I know the non-linear model I use looks pretty complex, but as far as I do not introduce the AutoRegressive random effects theta, everything goes fine.
Any suggestion on how I can improve the results I get from Stan?

Please, find below the Stan code.

functions {
  real log_RichLin(real lr, real lh, real pe, real ls, real ti) {
    real h = exp(lh);
    real s = exp(ls);
    real lout;
    real lhpt = log(1+exp(h * (pe-ti)));
    if (is_inf(lhpt))
        lhpt = h * (pe-ti);
    lout = lr + ls + lh + h*(pe-ti) - (s+1) * lhpt;

    return lout;

data {
        // Data block
        int<lower=0> N; // Number of obs
        int Y[N]; // Vector of Obs

        int<lower=0> Nreg;  // Number of regions
        int<lower=0> Ntimes;  // Number of times
        real<lower=0> t[Ntimes]; // Times
        vector[N] lOff;   //Offset
        int rId[N]; // Associate obs to region
        int tId[N]; // Associate obs to time

parameters {  
    // Parameters block
        // Baseline parameter
        real logbase[Nreg];
        // Richard's parameter
        real logr[Nreg];
        real logh[Nreg];
        real p[Nreg];
        real logs[Nreg];
        vector[Nreg] theta[Ntimes];
        real<lower=0> taut;
        real<lower=-1, upper=1> rho;

transformed parameters {
        // Transformed parameters block
        vector[N] lm;
        real<lower=0> sigmat;
        // SD from Precision
        sigmat = 1/taut;
        // Mean function
        for (i in 1:N) {
            lm[i] = theta[tId[i]][rId[i]]*sigmat + 
                    log(exp(logbase[rId[i]]) +
                    exp(log_RichLin(logr[rId[i]], logh[rId[i]], p[rId[i]], logs[rId[i]], t[tId[i]])));
        lm = lOff + lm;

    model {
        // Model block
        // Baseline priors
        logbase ~ normal(0, 10);
        // Richards Priors
        logr ~ normal(0, 10);
        logh ~ normal(0, 10);
        p ~ normal(t[Ntimes]/2, t[Ntimes]/(2*1.96));
        logs ~ normal(0, 10);
        // Random effects
        theta[1] ~ normal(0, 1);
        for (i in 2:Ntimes){
          theta[i] ~ normal(rho*theta[i-1], 1);
        taut ~ gamma(2, 2);

        // likelihood
        Y ~ poisson_log(lm);

    generated quantities{
        // Output block
        real Y_pred[N];
        vector[N] log_lik;
        Y_pred = poisson_log_rng(lm);  // Posterior predictive distribution
        for (i in 1:N){
              log_lik[i] = poisson_log_lpmf(Y[i] | lm[i]);
1 Like

sorry for not getting to you earlier, your question is relevant and well written.

Especially great that you found the exact component that breaks your model.

That is often a sign that the model is not well identified - i.e. there are many very different model configurations that are consistent with the data.

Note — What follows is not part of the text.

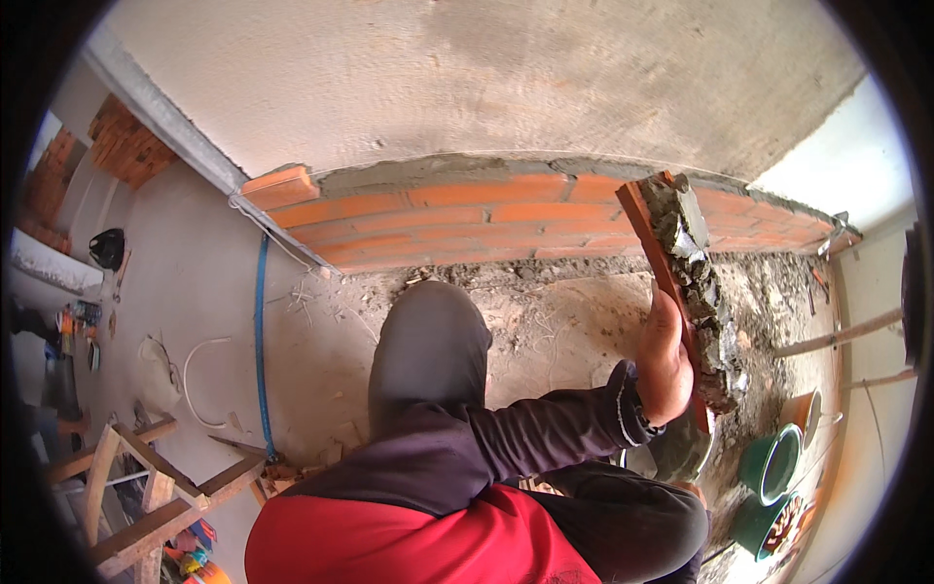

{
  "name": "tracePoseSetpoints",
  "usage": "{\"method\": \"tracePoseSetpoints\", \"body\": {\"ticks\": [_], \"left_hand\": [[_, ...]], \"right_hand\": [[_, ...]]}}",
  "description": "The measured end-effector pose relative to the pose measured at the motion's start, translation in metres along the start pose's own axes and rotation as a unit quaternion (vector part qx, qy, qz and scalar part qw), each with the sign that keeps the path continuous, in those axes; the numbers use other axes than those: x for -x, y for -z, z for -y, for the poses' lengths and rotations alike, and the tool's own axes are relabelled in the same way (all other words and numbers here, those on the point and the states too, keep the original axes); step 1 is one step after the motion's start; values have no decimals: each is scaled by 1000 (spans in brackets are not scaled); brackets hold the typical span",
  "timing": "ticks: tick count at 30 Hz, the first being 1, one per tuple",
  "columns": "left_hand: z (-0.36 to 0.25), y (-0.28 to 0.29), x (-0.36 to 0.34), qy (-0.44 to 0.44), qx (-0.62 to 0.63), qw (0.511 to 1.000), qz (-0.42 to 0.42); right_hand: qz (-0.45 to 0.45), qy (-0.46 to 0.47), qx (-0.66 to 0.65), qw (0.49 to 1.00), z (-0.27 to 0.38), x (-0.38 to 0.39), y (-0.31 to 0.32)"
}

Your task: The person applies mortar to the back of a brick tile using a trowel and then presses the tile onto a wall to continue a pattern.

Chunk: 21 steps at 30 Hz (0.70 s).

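My left hand (665, 368) reaches across to the right, closed around a long red brick (644, 229). Thick, lumpy grey mortar (702, 277) covers the brick's right-hand side. The brick is held up in front of a low brick wall (438, 216), tilted, its far end overlapping the wall in view. Of my right hand (693, 490) only a sliver shows beyond my bent knee; its fingers are hidden. Beside it is a grey, curved-edged shape (679, 452), partly covered by my left hand and leg, too hidden to name.
A single brick (279, 188) sits on the wall's left end, and a string runs along the top. Green buckets (772, 465) stand at right. At left are a blue hose (263, 341), a wooden frame (156, 496) and brick stacks (131, 143). Rubble (574, 321) lies along the wall.
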State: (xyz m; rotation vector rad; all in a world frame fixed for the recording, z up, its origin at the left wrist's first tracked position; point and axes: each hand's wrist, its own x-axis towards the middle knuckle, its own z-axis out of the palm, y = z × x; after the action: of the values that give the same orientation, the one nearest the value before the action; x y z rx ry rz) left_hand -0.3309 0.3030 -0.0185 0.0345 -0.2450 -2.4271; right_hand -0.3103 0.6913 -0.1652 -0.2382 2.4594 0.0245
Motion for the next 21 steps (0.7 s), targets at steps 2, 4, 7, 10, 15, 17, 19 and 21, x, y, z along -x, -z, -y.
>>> {"method": "tracePoseSetpoints", "body": {"ticks": [2, 4, 7, 10, 15, 17, 19, 21], "left_hand": [[-14, -15, -4, -46, -33, 998, -21], [-29, -20, -8, -51, 12, 999, -13], [-69, -14, -18, -25, 107, 994, 13], [-102, -17, -40, -49, 186, 965, 175], [-128, -29, -47, -37, 159, 980, 113], [-140, -32, -43, -52, 91, 992, 70], [-147, -42, -38, -56, 46, 997, 28], [-151, -46, -39, -115, 10, 989, 88]], "right_hand": [[8, 7, 2, 1000, -5, 5, 7], [19, 43, 5, 999, -17, 18, 21], [-21, 139, -4, 990, -6, 26, 65], [-195, 136, -58, 970, 80, 55, 130], [-264, 337, -322, 844, 249, 89, 226], [-202, 461, -383, 775, 309, 92, 243], [-140, 522, -428, 725, 351, 92, 252], [-49, 545, -501, 671, 389, 92, 252]]}}
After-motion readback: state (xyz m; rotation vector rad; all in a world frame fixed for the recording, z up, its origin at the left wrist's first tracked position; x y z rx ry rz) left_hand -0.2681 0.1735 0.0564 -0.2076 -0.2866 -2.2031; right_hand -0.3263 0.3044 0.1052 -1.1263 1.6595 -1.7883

A common case is that say two parameters enter the likelihood only as their sum. So as long as the sum is correct, the predictions look good, but the individual parameters are not determined and can make prolems for the sampler.

The pairs plots show a few worrying patterns. One is between logs[1] and logh[1] (and partially also with p[1]

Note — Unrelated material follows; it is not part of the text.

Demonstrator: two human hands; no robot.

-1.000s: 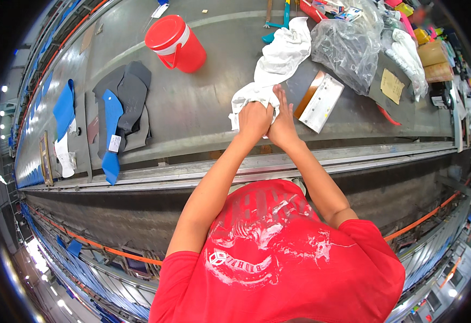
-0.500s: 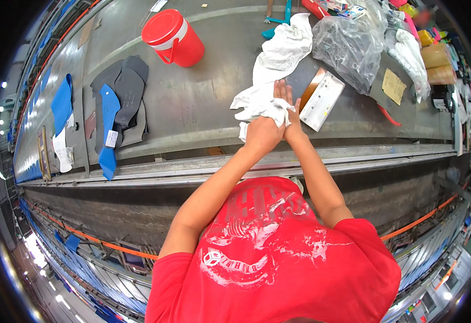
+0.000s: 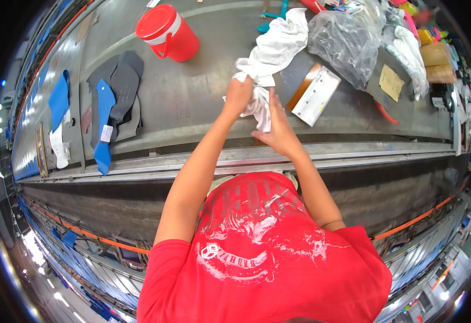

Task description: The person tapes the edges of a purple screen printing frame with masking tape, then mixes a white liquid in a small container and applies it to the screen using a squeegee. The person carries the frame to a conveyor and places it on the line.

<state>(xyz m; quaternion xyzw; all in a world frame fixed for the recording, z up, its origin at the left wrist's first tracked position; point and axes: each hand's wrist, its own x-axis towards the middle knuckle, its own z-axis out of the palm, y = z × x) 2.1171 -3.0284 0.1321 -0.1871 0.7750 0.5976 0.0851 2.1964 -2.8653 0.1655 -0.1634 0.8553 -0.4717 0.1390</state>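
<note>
A crumpled white cloth (image 3: pixel 279 46) lies on the grey metal table in front of me and trails toward my body. My left hand (image 3: pixel 239 97) is closed in a fist around the near part of it, and a bunched end hangs out below and to the right of the fist. Beside that bunched end, my right hand (image 3: pixel 279 128) has its fingers stretched out and its thumb apart; the fingertips are close to the cloth. To the right of the cloth lies a flat metal block (image 3: pixel 317 97) with a brown face along its left side.
A red lidded jug (image 3: pixel 177 40) stands at the far left. Dark grey cut pieces (image 3: pixel 125 86) and blue cut pieces (image 3: pixel 105 102) lie on the left. Clear plastic bags (image 3: pixel 345 48) and a tan paper piece (image 3: pixel 391 83) are at right. A metal rail (image 3: pixel 353 153) edges the table.
My left hand has moved left and away from me, pulling the cloth with it. My right hand has come apart from the left and moved slightly nearer to me.
</note>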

Note sure about the cause for now, but I’ll note there are several things that seem to differ between the mathematical description and the code:

  • the exp(log_RichLin) probably should be just log_RichLin.
  • You seem to assume that b_g = 0

It is often useful to reparametrize AR terms via a set of standard normal distributions, so instead of:

       theta[1] ~ normal(0, 1);
       for (i in 2:Ntimes){
          theta[i] ~ normal(rho*theta[i-1], 1);

you would have something like (code not tested, just a sketch):

theta_raw ~ normal(0,1);

theta[1] = theta_raw[1] * sigma_t;
 for (i in 2:Ntimes){
          theta[i] = theta[i - 1] * rho + theta_raw * sigma_t;

Additional suggestions that are likely not the main cause, but could make your model work better:

  • log(exp(logbase[rId[i]]) is probably equivalent to just logbase[rId[i]]
    • There are several other cases of this “more than exponential” effects - lh goes through 3 exponentiations before affecting mu (one in log_RichLin, then when computing lm and finally in the poisson_log. Even a minute change in the parameter is likely to propagate to enormous change in the outcome, so normal(0,10) prior is likely extremely wide for this parameter.
  • A more stable way to compute log(1+exp(...) is provided by log1p_exp
  • Some of the computations might be better expressed with log_sum_exp (but not completely sure about this…)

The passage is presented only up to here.